Intervention de Luc Multigner

Réunion du jeudi 5 octobre 2023 à 9h00
Commission d'enquête sur les causes de l'incapacité de la france à atteindre les objectifs des plans successifs de maîtrise des impacts des produits phytosanitaires sur la santé humaine et environnementale et notamment sur les conditions de l'exercice des missions des autorités publiques en charge de la sécurité sanitaire

Luc Multigner, docteur en médecine, épidémiologiste et chercheur à l'Inserm :

Vous avez indiqué qu'un quart du territoire de la Guadeloupe et de la Martinique serait encore contaminé au chlordécone. D'après les informations dont je dispose, un tiers des surfaces agricoles utiles et un tiers des littoraux marins de la Guadeloupe et de la Martinique sont encore potentiellement contaminés au chlordécone. Cependant, nous ne possédons pas encore de données détaillées, car la cartographie précise de la contamination sur des dizaines de milliers d'hectares est un travail de longue haleine. Quoi qu'il en soit, l'ampleur de la contamination est considérable. Il suffit de transposer ces chiffres dans une région comme la Bretagne pour en mesurer l'importance.

Par percolation ou transfert, le chlordécone se répand dans les eaux brutes des rivières et dans les eaux de captage, ainsi que dans l'ensemble de la chaîne trophique et animale. En consommant l'eau et les denrées alimentaires, l'homme se trouve à son tour contaminé. La situation a beaucoup évolué, grâce aux mesures de protection mises en œuvre. Depuis 2000, des filtres à charbon permettent de décontaminer les eaux destinées à la consommation humaine. À partir de 2005, plusieurs arrêtés préfectoraux ont limité certaines productions sur des sols pollués. Plus récemment, des arrêtés ont interdit la pêche sur certains littoraux de Guadeloupe et de Martinique. Ces dispositions ont entraîné une réduction de la contamination des populations. Lors des premières campagnes de mesures, en 2001-2002, près de 90 % de la population était contaminée. Aujourd'hui, le taux de contamination est beaucoup plus faible.

Les actions portent sur toutes les activités soumises à réglementation – l'autorisation de cultures, par exemple. Il y a une difficulté pour les pratiques non encadrées par la réglementation. C'est le cas notamment pour la culture des jardins et potagers privés. Des programmes spécifiques sont mis en œuvre à destination des familles. Ainsi, dans le cadre du programme Jardins familiaux (Jafa), des experts sont mobilisés pour réaliser un diagnostic des sols.

S'agissant des traces profondes laissées par le chlordécone, le degré de contamination de la population a effectivement diminué.
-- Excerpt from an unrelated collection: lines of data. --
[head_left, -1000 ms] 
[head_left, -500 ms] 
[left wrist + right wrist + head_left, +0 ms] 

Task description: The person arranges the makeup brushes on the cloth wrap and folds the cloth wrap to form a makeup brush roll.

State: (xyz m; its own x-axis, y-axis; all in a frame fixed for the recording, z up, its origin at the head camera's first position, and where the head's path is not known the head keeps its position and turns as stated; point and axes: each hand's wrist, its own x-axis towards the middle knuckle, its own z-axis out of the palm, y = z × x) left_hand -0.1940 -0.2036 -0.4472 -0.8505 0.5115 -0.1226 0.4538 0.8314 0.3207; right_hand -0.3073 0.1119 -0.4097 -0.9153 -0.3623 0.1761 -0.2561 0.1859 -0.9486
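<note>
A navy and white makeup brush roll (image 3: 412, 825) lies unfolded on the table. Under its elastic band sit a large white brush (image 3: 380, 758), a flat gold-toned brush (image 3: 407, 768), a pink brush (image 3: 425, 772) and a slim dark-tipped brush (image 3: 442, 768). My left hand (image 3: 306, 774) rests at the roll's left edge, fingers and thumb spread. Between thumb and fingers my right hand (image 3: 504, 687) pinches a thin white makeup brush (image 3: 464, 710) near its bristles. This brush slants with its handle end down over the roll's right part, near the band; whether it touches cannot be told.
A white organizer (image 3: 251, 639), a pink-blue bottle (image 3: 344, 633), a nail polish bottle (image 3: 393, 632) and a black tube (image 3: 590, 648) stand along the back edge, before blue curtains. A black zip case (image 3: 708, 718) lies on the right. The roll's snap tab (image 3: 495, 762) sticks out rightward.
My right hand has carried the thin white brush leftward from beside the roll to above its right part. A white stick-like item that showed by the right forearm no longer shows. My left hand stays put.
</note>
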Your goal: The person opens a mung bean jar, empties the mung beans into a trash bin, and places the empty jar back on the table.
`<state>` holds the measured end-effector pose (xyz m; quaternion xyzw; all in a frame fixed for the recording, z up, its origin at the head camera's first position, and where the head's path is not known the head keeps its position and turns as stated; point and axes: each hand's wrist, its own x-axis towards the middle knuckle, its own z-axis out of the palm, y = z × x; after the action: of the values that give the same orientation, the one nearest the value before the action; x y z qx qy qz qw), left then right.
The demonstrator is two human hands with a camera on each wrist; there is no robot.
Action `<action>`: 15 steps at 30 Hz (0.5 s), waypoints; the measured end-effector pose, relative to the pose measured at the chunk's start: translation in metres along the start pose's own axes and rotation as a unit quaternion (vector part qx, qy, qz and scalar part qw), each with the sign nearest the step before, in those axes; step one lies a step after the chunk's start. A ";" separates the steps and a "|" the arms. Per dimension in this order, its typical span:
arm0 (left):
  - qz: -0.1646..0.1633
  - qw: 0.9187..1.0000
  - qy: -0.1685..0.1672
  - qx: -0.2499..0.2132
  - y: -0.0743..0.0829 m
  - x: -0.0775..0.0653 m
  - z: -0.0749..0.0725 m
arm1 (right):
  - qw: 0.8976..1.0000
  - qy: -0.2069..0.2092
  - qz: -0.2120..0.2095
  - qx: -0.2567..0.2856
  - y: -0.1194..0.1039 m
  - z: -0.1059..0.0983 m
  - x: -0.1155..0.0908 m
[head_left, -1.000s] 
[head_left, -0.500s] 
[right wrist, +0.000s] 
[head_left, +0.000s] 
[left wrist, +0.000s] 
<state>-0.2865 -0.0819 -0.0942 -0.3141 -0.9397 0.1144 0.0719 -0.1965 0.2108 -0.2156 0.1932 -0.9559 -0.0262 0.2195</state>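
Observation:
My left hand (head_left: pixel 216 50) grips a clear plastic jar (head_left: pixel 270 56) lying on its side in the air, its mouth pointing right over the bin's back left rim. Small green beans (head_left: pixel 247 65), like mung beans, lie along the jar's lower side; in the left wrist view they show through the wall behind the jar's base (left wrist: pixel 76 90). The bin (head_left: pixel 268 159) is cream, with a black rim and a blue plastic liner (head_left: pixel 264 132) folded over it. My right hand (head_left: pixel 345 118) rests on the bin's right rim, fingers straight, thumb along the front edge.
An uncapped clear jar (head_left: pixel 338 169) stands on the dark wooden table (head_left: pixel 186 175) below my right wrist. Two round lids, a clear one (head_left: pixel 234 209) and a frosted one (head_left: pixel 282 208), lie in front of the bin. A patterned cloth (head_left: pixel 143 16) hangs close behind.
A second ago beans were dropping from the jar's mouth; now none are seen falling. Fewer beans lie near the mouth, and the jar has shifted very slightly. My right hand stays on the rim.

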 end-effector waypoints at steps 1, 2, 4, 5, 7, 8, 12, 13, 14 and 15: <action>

Néanmoins, les actions de prévention devront se poursuivre pendant des décennies, aussi longtemps que cette substance n'est pas éliminée.

Au sujet de la défiance de la population, je vous transmettrai un article rédigé par mes soins sur le chlordécone et la fabrique du doute. Il est clair que les atermoiements des dernières années n'ont pas été bénéfiques de ce point de vue. Dans le cadre d'un déplacement à Morne-Rouge en 2018, le Président de la République a ainsi nuancé les conséquences sanitaires du chlordécone. Il va de soi que ces déclarations ont choqué la population, qui était informée des travaux de recherche publiés. Paradoxalement, c'est aussi l'action de l'État qui a abouti à la reconnaissance du cancer de la prostate comme maladie professionnelle, en lien avec l'exposition aux pesticides. La défiance des populations antillaises remonte à des temps anciens. Elle est liée à l'histoire de ces territoires. La gestion du Covid-19 a accentué la perte de confiance. La situation est compliquée par la mécanique judiciaire. Tant que les dossiers instruits resteront sans suite, le besoin de réparation et de justice ressenti par les habitants ne sera pas satisfait, et la défiance subsistera.